In fourth grade, I went on a school trip to OPI. My mother was my teacher then, and her presence made the trees feel taller, the air lighter. I remember hiking, the sun on my shoulders, the wind brushing against my face like a secret. I walked and walked with classmates until the sounds of the trail fell away and all I could hear was the rhythm of my own breath matching the rhythm of the earth.
There was lichen on the trees. Delicate, pale green, like the forest was wearing lace. Our counselor told us we could eat it, and I did. It tasted like bark and rain and time. To eat something that grew from the trees felt like a ceremony. A way of saying: I am not separate from this. I am of it.
Somewhere in the beautiful PNW, 2014
I didn't know it then, but the forest was already beginning to teach me how to heal.
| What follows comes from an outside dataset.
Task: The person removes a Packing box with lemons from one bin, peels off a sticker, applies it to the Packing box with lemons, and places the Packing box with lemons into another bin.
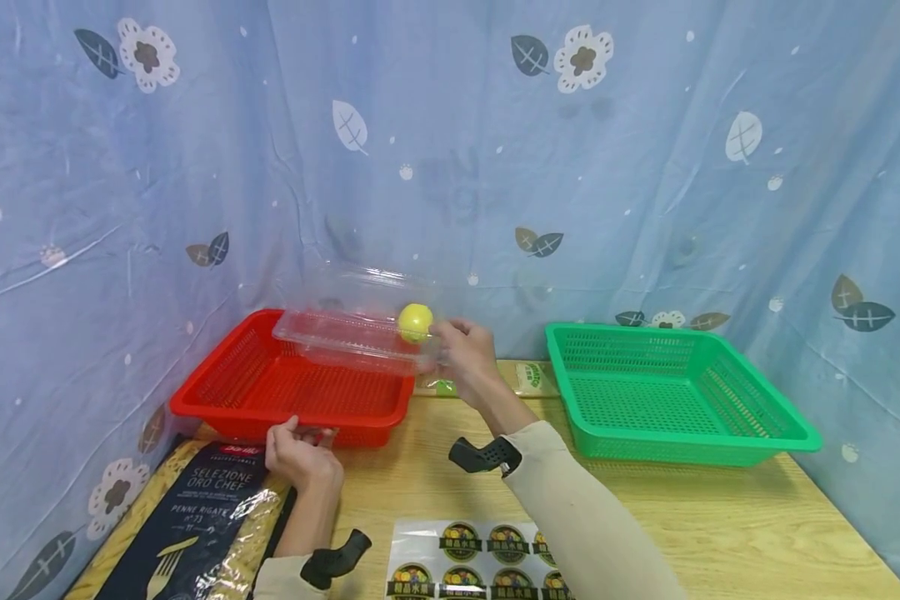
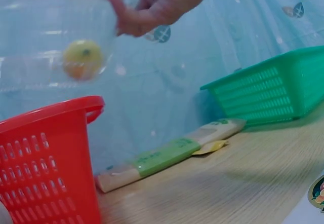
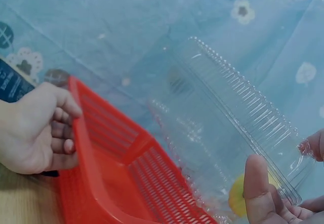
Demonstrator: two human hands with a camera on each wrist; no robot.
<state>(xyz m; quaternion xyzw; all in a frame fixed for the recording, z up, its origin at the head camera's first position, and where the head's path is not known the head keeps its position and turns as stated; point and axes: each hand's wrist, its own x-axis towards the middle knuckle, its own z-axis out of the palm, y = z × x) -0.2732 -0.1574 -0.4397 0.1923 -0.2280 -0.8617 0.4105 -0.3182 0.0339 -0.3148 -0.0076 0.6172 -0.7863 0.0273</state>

I return to it now, as an adult, more deliberately. Not just to remember who I was, but to meet who I am becoming. When the world is too loud, I seek out stillness in water, in wind, in birdsong. I listen for the parts of me that only speak when I am quiet.
Nature holds a kind of truth we don’t always recognize until we are undone enough to need it. It teaches without words. It shows us how to rest, how to grow, how to let go. Look at the trees that shed their leaves without shame. Look at the rivers that change course without apology.
Look at the moss that grows only where the light and moisture meet in balance. There is something holy in that. Something deeply human. We live in a time where urgency is everywhere. Where worth is measured in output and noise. But the earth moves in seasons. She does not rush her bloom. She does not panic in her stillness. She reminds me that slowness is not failure. That returning is not regression. That healing does not have to look like progress to be real.
When I walk in the woods, I feel the younger version of myself walking beside me. The one who ate lichen and thought the trees were magic. She reminds me to stay curious. To let joy be simple. To pay attention to what the world is whispering.
We were never meant to do this life alone. Nature reminds me of interconnection, of how everything feeds everything else. The fire that warms us was once wood, once tree, once seed. The water that soothes us has touched sky and mountain and cloud. What a gift, to belong to something that ancient. What a relief, to not be the center of the story.